Of course, while the writer is writing about the Hero’s Journey, they are also experiencing their own real Hero’s Journey. I know I did—many of my friends in my two writing groups, one live and one online, didn’t get the direction I was taking my poetry. They didn’t get my historical and pop culture references and were sometimes mad I kept writing about Star Wars and Finding Nemo.  But I pressed on and later, for other reasons, the groups broke up. In 2013, I only had one poem published. At this time, I was somewhat uninspired when it came to poetry, so I decided to take violin, guitar and Irish dance lessons. That decision proved magical. With more creativity inflow, I continued writing my Hero’s Journey poems and then something cool starting happening: they got published by literary journals and anthologies. I could do this! Then last year I had a hankering to make metal jewelry with Monnda Welch in Pittsboro, North Carolina. Monnda told me I’d be inspired to write new poems from the experience—she was right. Out came many poems about alcoholism, fatherhood and surrendering control.

 

And now, Heroes without Capes is almost ready.

 

Within this collection of dramatic monologues, odes and some personal narrative poems, you’ll meet some the famous and infamous figures from history, myth and pop culture who show varying degrees of heroism and loneliness. Some of these heroes are not “good” people, but they appear in my book because they have followed-through on their agenda. They didn’t pander or skim—they did what they said they were going to do. Some of my heroes have killed before, but they are trying to make right—or in the case of the hunters Predator and Boba Fett, they have their own personal code of wrong and right. Many are in the middle of making a hard decision that will prove costly and will probably change their lives.

 

Boba Fett is a recovering alcoholic working hard at changing the script of his past. “Holding the door for an old man in a Braves hat,/I keep my eye out for movement among the parking lot pines/and mutter a tiny prayer while backing out by the Drive-Thru./And an even bigger one when I take a bite/to drive east into the sun./Telling myself this ketchup on my armor is real,/even if the past isn’t.” While all the Predator wants to do is buy beef at Walmart. “Ring butcher bell, and Charlie comes right away./What wonderful service!
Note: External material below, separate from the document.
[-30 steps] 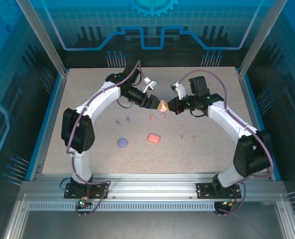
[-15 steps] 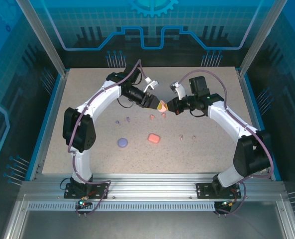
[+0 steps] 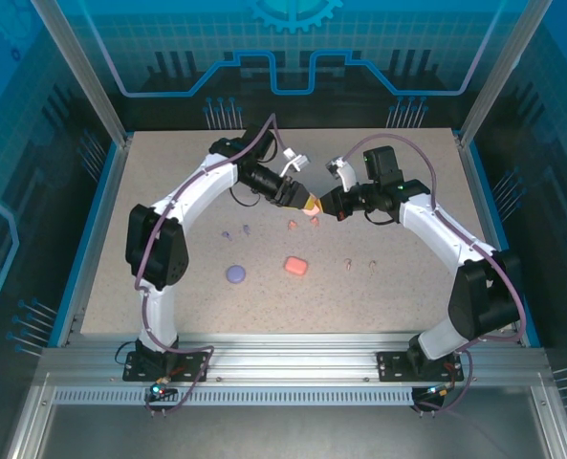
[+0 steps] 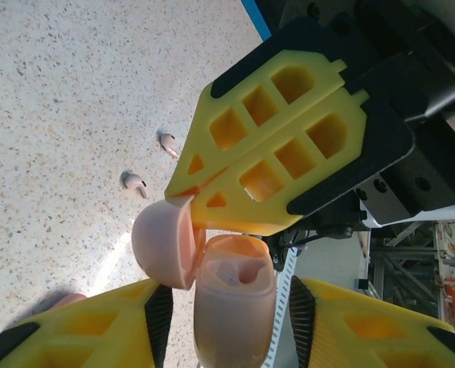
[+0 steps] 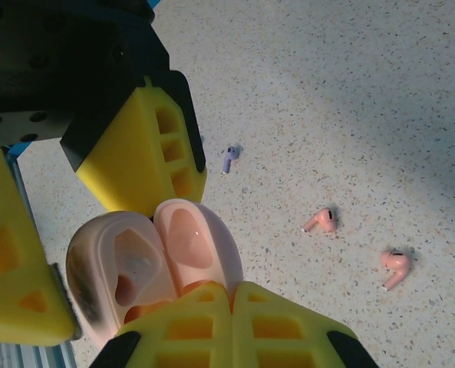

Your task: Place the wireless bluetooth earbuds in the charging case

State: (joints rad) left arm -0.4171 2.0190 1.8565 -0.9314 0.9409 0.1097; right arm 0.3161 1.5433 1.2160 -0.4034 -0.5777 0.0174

And fills up cart./Few ground chucks spill out and hit feet./Ouch, I have tender feet like bananas.” Also featured are the Devil, Ellen Ripley (Aliens), Marshal Will Kane (High Noon), the Virgin Mary, LBJ, Darth Vader, Benedict Arnold, Captain Bligh, Princess Leia, Dick Cheney, the Road Runner and many others. You’ll also meet Nolan, the split foyer house who is under tremendous stress and Dina the Delta jet who wishes her passengers possessed more taste in their style habits.

 

Any of my heroes in this book could be you. Have you been forced to make an unpopular decision? Have you done the right thing when no one is looking? Have you broken through fear to embrace faith? I know you have, my friends.

 

Heroes without Capes may be about fictional characters from galaxies far, far away, but they share the same vulnerabilities, fears and hopes we do. Being a hero doesn’t mean you’re not scared; it means you push through the fear and do it anyway.

 

Enjoy this poem from Heroes without Capes about the hard decision former marshal Will Kane (High Noon) must make against the vengeful Frank Miller.  

Do Not Forsake Me, a Sonnet

After our wedding I hung up my tin star,
while Frank Miller’s men drank shots awaiting the noon train.
He’s comin’ for me from afar;
Dear Amy, wherever we go, they’ll kill us out on the dusty plain.
So I turned the horses around. I didn’t run.
The whole damn town, including you,
the judge, old friends are afraid of Frank’s guns.
He’s crazy and doesn’t like to lose.
Maybe I’m a fool to act in this crazy show,
but he won’t call me a coward.
Hear that train whistle’s nasty blow,
It’s high noon, Amy, don’t be a doubter.
Stay with me, don’t you leave.
Frank can take my breath, but it’s you I need.